The following is a look through articles, research and opinion pieces highlighting interesting trends, developments and changes in the world you and I live in, with an emphasis on technology.
CB Insights profiles the growing valuations of the “decacorns” (private companies valued at over $10bn). Fidelity’s recent markdown of investments in Dropbox and Snapchat could be simply related to these companies’ specific circumstances or potential sign of a market correction:
Apple’s hoping that the release of the iPad Pro will give its tablet offering a much needed boost and the product’s performance mean that the iPad will be seen increasingly as a device to create as well as consume as John Gruber comments:
“We’ve now reached an inflection point. The new MacBook is slower, gets worse battery life, and even its cheapest configuration costs $200 morethan the top-of-the-line iPad Pro. The iPad Pro is more powerful, cheaper, has a better display, and gets better battery life. It’s not a clear cut-and-dry win — MacBooks still have more RAM (the iPad Pro, in all configurations, has 4 GB of RAM, although Apple still isn’t publishing this information — MacBook Pros have either 8 or 16 GB), are expandable, and offer far more storage. But at a fundamental level — CPU speed, GPU speed, quality of the display, quality of the sound output, and overall responsiveness of interface — the iPad Pro is a better computer than a MacBook or MacBook Air, and a worthy rival to the far more expensive MacBook Pros.”
One of the trends driving growth in a new range of startups is the shift to smartphones which is profiled in these global figures from Creative Strategies:
90% of the time consumers spend on smartphones is spent in apps according to Flurry figures with Facebook, Google and Apple dominating in terms of the reach of their apps according to comScore figures:
Britney Summit-Gil looks at how the internet has enabled consumers to be better informed on a whole host of issues, but has lagged when it comes to understanding their own communities:
Online advertising has been criticised for providing metrics that fail to reflect audience exposure. Seb Joseph explores The Economist’s move to offer attention metrics which will better reflect consumers’ actual exposure to advertising:
“Working with analytics partners Chartbeat and Moat Analytics, The Economist tracks active time view – only counting a view when an ad is in view and the reader is actively engaged, i.e typing or scrolling up and down the page. Only those impressions that generate over 5 seconds of active view time will count towards the attention buy.”
Before brands throw all their media budget behind these new online advertising opportunities, it’s worth considering GroupM research which points to television’s lead in generating short to medium term sales (bearing in mind the research was commissioned by TV marketing body Thinkbox):
“GroupM found that media account for on average 39% of sales in the short to medium term (within three months of a campaign finishing); 33% of these media-driven sales are from TV advertising, more than any other communication channel. Paid-for online search created 22%, online display 12%, affiliates 10%, print 8%, direct mail 8%, radio 3% and outdoor 1%.”

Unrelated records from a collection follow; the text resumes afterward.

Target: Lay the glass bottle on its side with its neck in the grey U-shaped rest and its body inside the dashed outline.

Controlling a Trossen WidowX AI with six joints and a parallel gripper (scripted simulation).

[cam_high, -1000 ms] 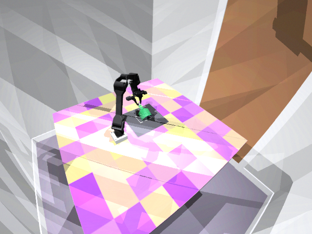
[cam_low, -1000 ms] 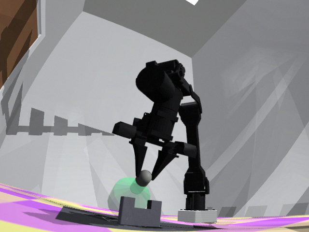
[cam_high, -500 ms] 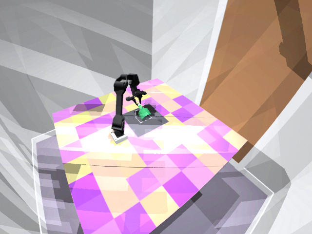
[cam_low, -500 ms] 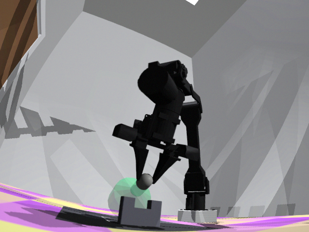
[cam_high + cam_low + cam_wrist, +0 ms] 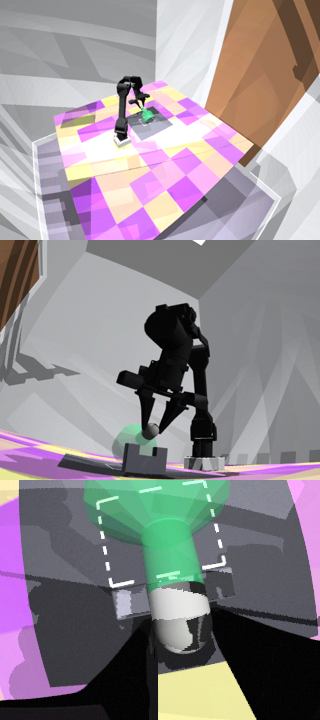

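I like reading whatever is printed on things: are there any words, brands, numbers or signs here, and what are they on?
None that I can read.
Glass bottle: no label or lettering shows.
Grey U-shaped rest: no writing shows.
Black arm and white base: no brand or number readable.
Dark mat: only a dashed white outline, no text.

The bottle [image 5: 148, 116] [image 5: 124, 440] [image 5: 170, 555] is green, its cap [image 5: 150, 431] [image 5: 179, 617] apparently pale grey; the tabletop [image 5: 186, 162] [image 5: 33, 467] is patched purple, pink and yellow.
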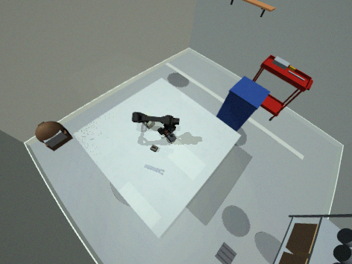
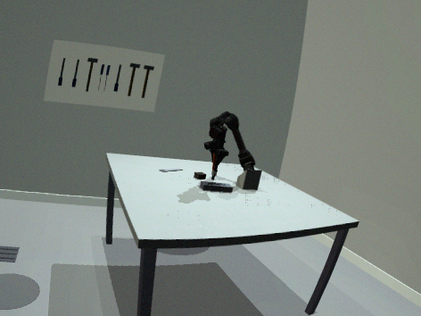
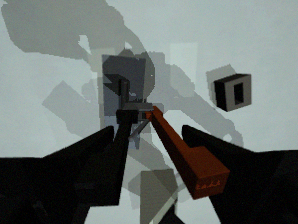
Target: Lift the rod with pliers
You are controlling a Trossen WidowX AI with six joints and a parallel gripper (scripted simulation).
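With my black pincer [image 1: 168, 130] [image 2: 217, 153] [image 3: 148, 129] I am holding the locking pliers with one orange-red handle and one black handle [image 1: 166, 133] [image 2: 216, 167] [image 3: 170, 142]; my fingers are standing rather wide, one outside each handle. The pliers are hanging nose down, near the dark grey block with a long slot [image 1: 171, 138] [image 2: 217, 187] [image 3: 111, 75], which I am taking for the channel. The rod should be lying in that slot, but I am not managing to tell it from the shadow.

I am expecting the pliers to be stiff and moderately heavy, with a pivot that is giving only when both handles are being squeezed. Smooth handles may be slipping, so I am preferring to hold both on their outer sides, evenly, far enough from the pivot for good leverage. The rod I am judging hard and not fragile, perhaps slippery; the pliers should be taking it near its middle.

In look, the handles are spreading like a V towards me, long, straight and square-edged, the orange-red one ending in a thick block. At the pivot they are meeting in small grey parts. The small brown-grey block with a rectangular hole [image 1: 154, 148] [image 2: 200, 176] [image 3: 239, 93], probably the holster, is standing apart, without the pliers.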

Online media also needs to contend with declines in referral traffic from Facebook according to a report from Matthew Ingram. It’s far from clear whether this is a result of a content glut or Facebook dialing back traffic but it does highlight how vulnerable mainstream content providers are to changes by Facebook and other intermediaries:
“The other nagging fear for media companies is that Facebook is essentially engaging in a large-scale bait and switch, by encouraging them to host all of their output on its platform, but then gradually turning off the traffic tap so that their reach declines. At that point, the social network can recommend a number of ways to boost the reach again—including by paying for promoted posts and other forms of advertising. Facebook would no doubt protest that it is doing nothing of the kind, but the fear remains.”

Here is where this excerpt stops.